考え事をしながらフラフラと歩いていたら、角で誰かとぶつかってしまう。
「きゃあ!」
「!!」
倒れそうになったメルディアを、同時に曲がって来た使用人が抱き支える。
「申し訳ありません、お嬢様」
「い、いえ。私こそ、ごめんなさい、ユージィン」
メルディアは寄りかかっていたユージィンから離れ、俯きながら謝った。
「お嬢様、如何されましたか?」
「え?」
「何か、悩みがあるのでしょうか? ……憂い事があるような顔をなさっております」
心配そうにメルディアを見下ろすユージィンから慌てて距離を取る。
今回の件はユージィンを頼ってはいけない。自分の力だけでなんとかしなくては、と考えていたのだ。
「な、なんでもないのよ」
「お嬢様、嘘は……」
「嘘じゃないわ!!」
「お嬢様の事ならなんでも分かります。どうか、私に聞かせて頂けませんか?」
「!!」
一瞬、ユージィンにすがり付いて泣いてしまいたい、このままどこかに連れ出して欲しいという願望すら沸き上がって来る。
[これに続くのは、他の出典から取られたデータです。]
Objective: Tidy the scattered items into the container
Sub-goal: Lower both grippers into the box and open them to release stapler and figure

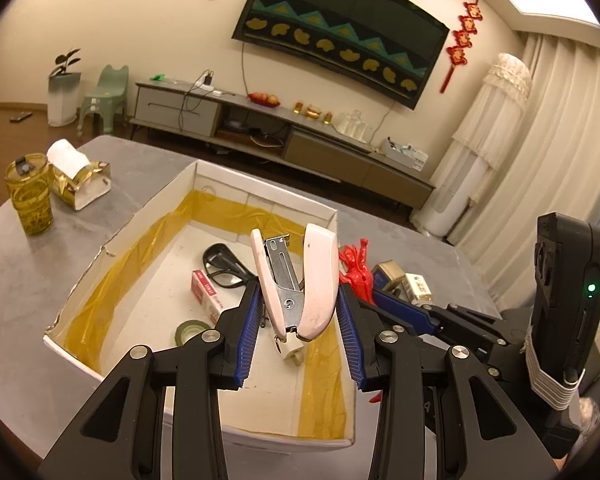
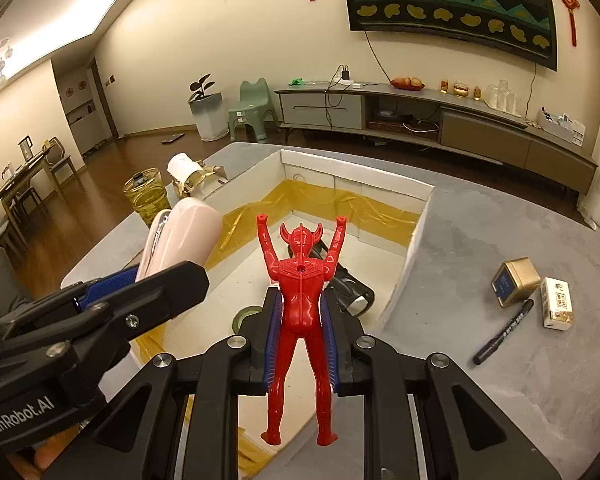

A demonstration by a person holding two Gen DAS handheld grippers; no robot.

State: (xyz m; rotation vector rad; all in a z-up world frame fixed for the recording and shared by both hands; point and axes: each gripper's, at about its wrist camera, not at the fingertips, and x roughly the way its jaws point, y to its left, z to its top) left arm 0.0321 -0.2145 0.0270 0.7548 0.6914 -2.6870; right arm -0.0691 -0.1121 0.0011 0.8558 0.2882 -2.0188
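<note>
- The white cardboard box (image 1: 260, 196) sits on the grey table (image 1: 16, 264), its inner walls lined with yellow tape; this box is the landmark for all that follows
- The left gripper (image 1: 296, 312) hangs above the box's near end, its blue pads clamped on a pale pink stapler (image 1: 300, 280); the stapler stands with its hinge down between the pads and its two arms splayed upward
- The right gripper (image 2: 300, 336) is just beside the left one, over the box's near right corner; its jaws squeeze a red plastic figure (image 2: 300, 304) at the waist, arms raised toward the box's far wall, legs dangling back past the pads
- Lying inside the box: black-framed glasses (image 1: 224, 266), a small pink-and-white carton (image 1: 209, 294), a green tape roll (image 1: 190, 330), a white plug (image 1: 290, 350)
- Outside the box, to its right on the table: a gold tin (image 2: 515, 282), a small white packet (image 2: 558, 302), a black marker pen (image 2: 504, 332)
- Beyond the box's far left corner: a yellow-green glass tumbler (image 1: 28, 196) and a paper roll (image 1: 68, 158) in a torn gold wrapper
</note>
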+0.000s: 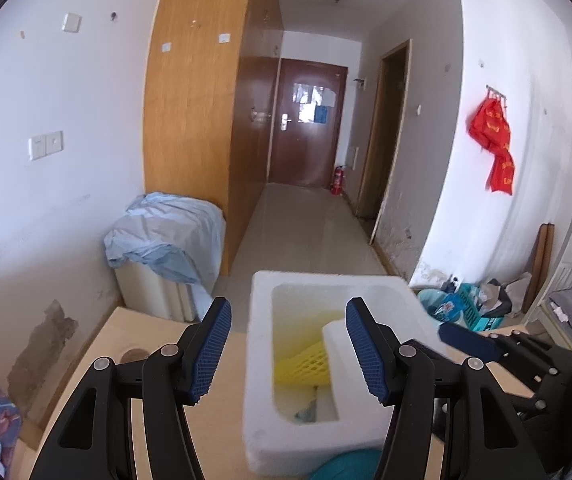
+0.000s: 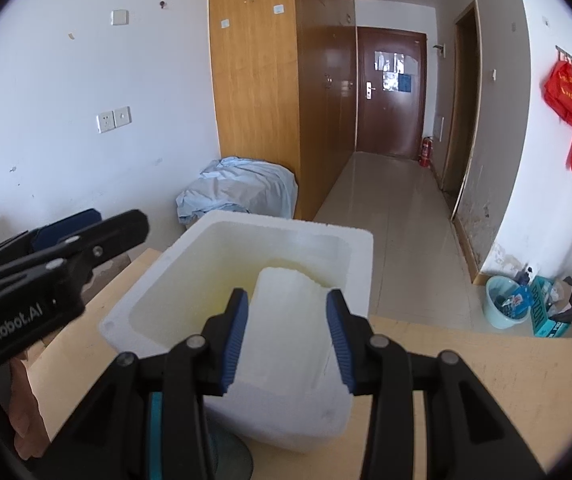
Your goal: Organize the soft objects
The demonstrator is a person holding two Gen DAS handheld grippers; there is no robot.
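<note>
**white foam piece held over the foam box**

the right tongs (image 2: 288,336) are closed partway on a white foam piece (image 2: 286,320), one blue pad on each flank, the piece poised over the open white foam box (image 2: 158,300) on the pale wooden table (image 2: 486,380). the left tongs (image 1: 288,350) stand about half open and hold nothing — only the box shows between the pads. inside the box lies a yellow mesh item (image 1: 302,364). the foam piece looks very light, springy and easily dented, so a gentle grip across its middle seems best; too hard a squeeze would likely crease it. legible writing: "genrobot.ai" on the left tool's body (image 2: 6,330). the red banners (image 2: 570,116) on the wall carry gold characters — too small to read.
</note>
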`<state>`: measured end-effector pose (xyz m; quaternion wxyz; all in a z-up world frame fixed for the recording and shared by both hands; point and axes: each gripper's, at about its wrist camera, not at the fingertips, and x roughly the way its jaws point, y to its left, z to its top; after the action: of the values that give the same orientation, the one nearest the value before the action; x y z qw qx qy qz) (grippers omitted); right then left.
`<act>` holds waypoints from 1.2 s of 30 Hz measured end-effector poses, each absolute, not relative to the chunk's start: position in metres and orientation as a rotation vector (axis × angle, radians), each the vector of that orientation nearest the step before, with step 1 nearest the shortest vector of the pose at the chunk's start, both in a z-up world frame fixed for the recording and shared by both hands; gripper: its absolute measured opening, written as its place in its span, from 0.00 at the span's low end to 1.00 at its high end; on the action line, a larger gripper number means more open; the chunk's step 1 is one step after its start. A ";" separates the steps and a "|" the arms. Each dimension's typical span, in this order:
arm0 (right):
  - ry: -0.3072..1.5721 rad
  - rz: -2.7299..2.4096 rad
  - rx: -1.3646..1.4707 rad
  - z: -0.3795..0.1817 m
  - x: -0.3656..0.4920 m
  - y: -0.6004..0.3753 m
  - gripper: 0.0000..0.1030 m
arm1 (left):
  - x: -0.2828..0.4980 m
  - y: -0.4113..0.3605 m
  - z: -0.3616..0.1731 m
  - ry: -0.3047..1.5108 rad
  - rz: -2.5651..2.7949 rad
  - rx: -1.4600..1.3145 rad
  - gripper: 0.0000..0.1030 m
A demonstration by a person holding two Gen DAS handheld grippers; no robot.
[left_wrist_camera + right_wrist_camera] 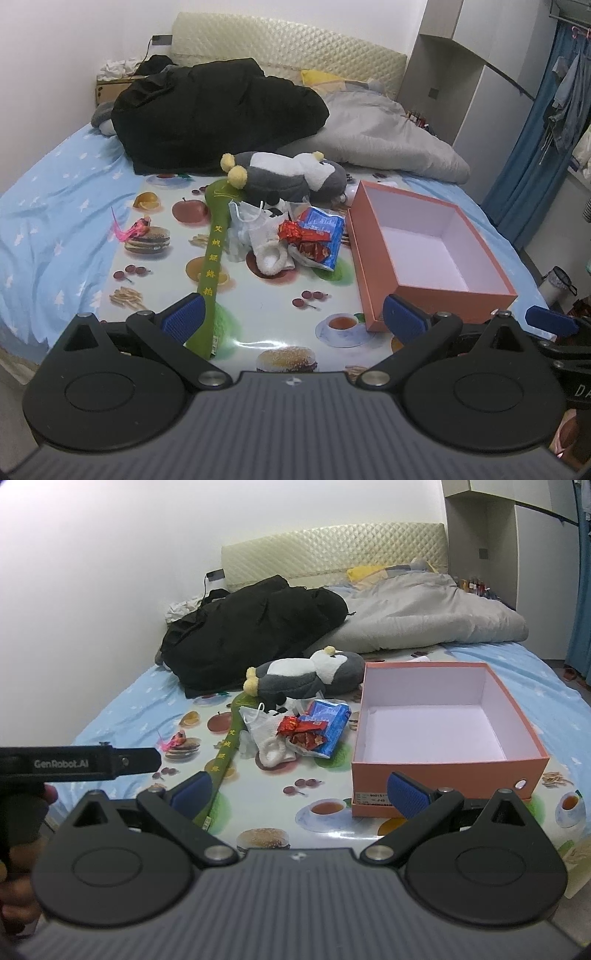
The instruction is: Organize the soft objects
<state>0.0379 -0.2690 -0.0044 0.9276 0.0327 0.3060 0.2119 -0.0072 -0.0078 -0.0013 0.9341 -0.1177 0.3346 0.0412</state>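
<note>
On the fruit-print plastic sheet (258,310) over the bed, a grey-and-white plush penguin (288,175), white fluffy sock (271,258), green fabric stick (212,258) and snack wrappers (317,236) are lying piled beside the empty salmon cardboard box (424,236). Nothing is sitting inside yet; all sorting remains. Left tool (291,317) and right tool (299,794) are both hovering near, spread wide, holding nothing.

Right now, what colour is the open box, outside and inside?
The box is salmon-orange outside, pale pinkish-white inside; the right wrist view shows it best.
</note>
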 end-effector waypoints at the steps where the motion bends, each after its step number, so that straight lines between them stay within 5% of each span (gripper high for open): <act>1: 0.626 0.434 0.067 -0.004 0.038 -0.269 1.00 | -0.008 -0.008 -0.001 0.680 0.080 -0.242 1.00; 36: 0.663 0.422 0.077 -0.009 0.037 -0.270 1.00 | -0.013 -0.010 -0.014 0.673 0.077 -0.218 1.00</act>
<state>0.0371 -0.2705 -0.0088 0.9230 0.0375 0.3229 0.2057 -0.0128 -0.0102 -0.0142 0.9374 -0.1069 0.3294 0.0379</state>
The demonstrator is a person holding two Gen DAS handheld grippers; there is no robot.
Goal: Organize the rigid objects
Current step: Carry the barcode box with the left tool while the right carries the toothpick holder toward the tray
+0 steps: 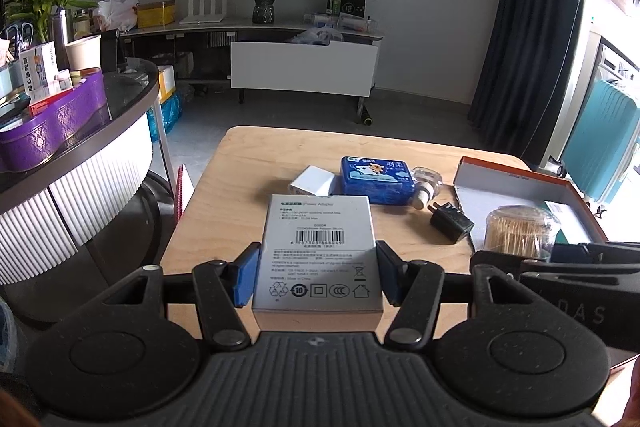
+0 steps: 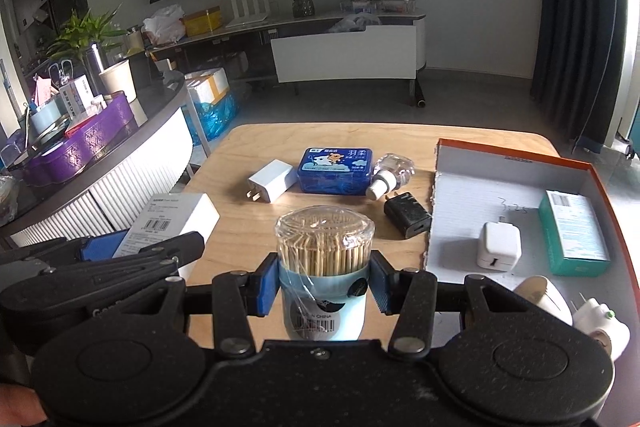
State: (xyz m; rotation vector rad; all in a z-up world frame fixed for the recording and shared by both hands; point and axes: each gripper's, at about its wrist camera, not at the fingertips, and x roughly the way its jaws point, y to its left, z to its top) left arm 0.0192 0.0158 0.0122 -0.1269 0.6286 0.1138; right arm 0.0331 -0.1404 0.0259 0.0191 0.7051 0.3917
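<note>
The right gripper (image 2: 325,287) grips the toothpick jar (image 2: 325,259); the left gripper (image 1: 318,273) clamps the adapter box (image 1: 318,251). Keep both level and lower them into the orange-rimmed box (image 2: 452,195) at two o'clock.

I see a pale, matt wooden surface (image 2: 248,147) with smooth grain. The white cardboard adapter box (image 1: 318,247) looks matt. The clear glossy plastic toothpick jar (image 2: 324,259) wears crinkled film. The blue rectangular plastic case (image 2: 336,169) shines.

Both wrist cameras look down, close, over one table (image 1: 248,163).
</note>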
だが、このまま優しさに甘えて頼ってはいかないと、じりじりと詰め寄って来ていたユージィンの体を強く押し返した。
そして、力の限りの強がりをする。
「と、年下のあなたなんかに、相談出来て解決出来る事なんて一つもないわ!! 思い上がらないで!!」
心にも無い事を言い切ったメルディアは、そのままユージィンの顔を見ることなく、走り去って行く。
酷い言葉を吐いたメルディアが、深く傷付いたような表情をしているとは気付かずに。